I've googled and haven't found any posts of the same question, which really surprised me.

Thanks in advance,
Gregg


----------



## Buddy.08 (Apr 26, 2007)

some cichlids can crossbreed and form hybrids so it could be possible, im not expert so im sure someone more experienced will inform us both but i am positive they can crossbreed. I was warned about my juvi yellow labs and red zebras cross breeding in the future so i suppose its possible. did you buy this fish or is it a spawn of your own?


----------



## greggb (Feb 4, 2010)

Buddy.08 said:


> some cichlids can crossbreed and form hybrids so it could be possible, im not expert so im sure someone more experienced will inform us both but i am positive they can crossbreed. I was warned about my juvi yellow labs and red zebras cross breeding in the future so i suppose its possible. did you buy this fish or is it a spawn of your own?


I got it at a pet store. One that doesn't display scientific names on the tanks. I talked to a pretty knowledgeable employee there today, and he told me that they alternate shipments of yellow/blue labs to mix things up, indicating it was a blue lab.

Then I went into another shop, and saw the p. socolofi, which closely resembled this fish.

I have a 55 gallon tank, and I'm working on getting the species straight now that I have a clue as to what I'm doing. I've put in a rock pile, and changed to coral sand substrate. Everyone in there seems quite happy! I have some yellow lab fry I'm raising in another tank, and when they're large enough, I'll be putting them in this tank.
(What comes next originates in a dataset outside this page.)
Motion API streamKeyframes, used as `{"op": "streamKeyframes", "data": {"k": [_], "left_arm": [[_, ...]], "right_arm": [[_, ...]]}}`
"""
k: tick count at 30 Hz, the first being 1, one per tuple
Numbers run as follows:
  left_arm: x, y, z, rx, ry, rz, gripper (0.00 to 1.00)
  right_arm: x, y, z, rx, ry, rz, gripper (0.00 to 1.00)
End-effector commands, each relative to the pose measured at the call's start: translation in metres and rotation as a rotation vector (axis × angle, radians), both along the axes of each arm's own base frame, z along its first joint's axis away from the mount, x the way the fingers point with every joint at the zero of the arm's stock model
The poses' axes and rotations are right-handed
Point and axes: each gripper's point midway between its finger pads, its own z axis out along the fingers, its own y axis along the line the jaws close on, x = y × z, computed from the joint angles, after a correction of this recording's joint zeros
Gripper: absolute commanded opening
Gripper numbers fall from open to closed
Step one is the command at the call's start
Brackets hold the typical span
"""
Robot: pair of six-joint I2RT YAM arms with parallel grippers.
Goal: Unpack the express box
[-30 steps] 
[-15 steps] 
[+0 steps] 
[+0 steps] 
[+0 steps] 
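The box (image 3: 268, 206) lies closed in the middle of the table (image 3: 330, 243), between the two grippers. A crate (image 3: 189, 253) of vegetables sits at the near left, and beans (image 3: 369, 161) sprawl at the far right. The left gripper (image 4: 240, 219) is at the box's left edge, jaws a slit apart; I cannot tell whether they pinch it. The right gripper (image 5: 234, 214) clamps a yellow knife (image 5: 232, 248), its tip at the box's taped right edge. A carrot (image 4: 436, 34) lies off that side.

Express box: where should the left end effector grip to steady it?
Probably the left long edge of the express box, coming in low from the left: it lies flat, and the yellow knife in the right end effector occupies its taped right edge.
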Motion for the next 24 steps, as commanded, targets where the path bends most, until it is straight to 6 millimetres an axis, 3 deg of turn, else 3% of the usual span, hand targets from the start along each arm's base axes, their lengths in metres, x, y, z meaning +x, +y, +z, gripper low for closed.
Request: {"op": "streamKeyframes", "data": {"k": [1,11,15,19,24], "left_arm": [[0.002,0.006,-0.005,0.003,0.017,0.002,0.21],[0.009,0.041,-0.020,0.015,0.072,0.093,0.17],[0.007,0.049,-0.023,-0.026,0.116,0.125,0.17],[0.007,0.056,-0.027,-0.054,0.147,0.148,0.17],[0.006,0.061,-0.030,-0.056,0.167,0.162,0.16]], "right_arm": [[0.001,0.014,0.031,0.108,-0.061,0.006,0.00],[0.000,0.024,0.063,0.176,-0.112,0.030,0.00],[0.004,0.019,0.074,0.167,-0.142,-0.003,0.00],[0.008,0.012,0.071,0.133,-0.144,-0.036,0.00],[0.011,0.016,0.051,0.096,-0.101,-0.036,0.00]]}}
My overall plan is to have labs and peacocks, which I've been told can cohabitate well. I would like to get one more blue lab, but they seem to be hard to come by. Oddly, it's a chain pet store that carries them.

Thanks again!


----------



## bmweiler09 (Nov 17, 2009)

The best way to get an accurate answer to this question would be to post a pic. If you don't have 5 posts, just add a link to a pic.

The blue labs are hard to come by like you mentioned, so it's most likely a hybrid. was it in a tank labeled "mixed african cichlids"?


----------



## greggb (Feb 4, 2010)

I almost have 5 posts now, and I'll plan on posting a picture. Though I called the pet store and talked to a different person, and he said it was probably p. socolofi. I took a closer look and noticed it had black on the tail fin, so I think it probably is. Its behavior is more consistent with a male p. socolofi than a lab. I'm almost certain that's what it is.

I do wonder how these fish can tell each other apart. I'd be curious to know if they typically crossbreed with labs.

Thanks again.


----------



## bmweiler09 (Nov 17, 2009)

The "blue" labs are really more of a white/light blue as in this pic.










Socolofi are more of a deeper blue. The black in the tail that you mentioned also is unlikely to occur in a lab.


----------



## DJRansome (Oct 29, 2005)

You can really only label the fish with the name you bought them as. How were they sold?

Socolofi are pretty aggressive and likely to cause trouble in a tank with peacocks.


----------



## oldcatfish (May 27, 2009)

The mouth/head profile of the two species in question are different.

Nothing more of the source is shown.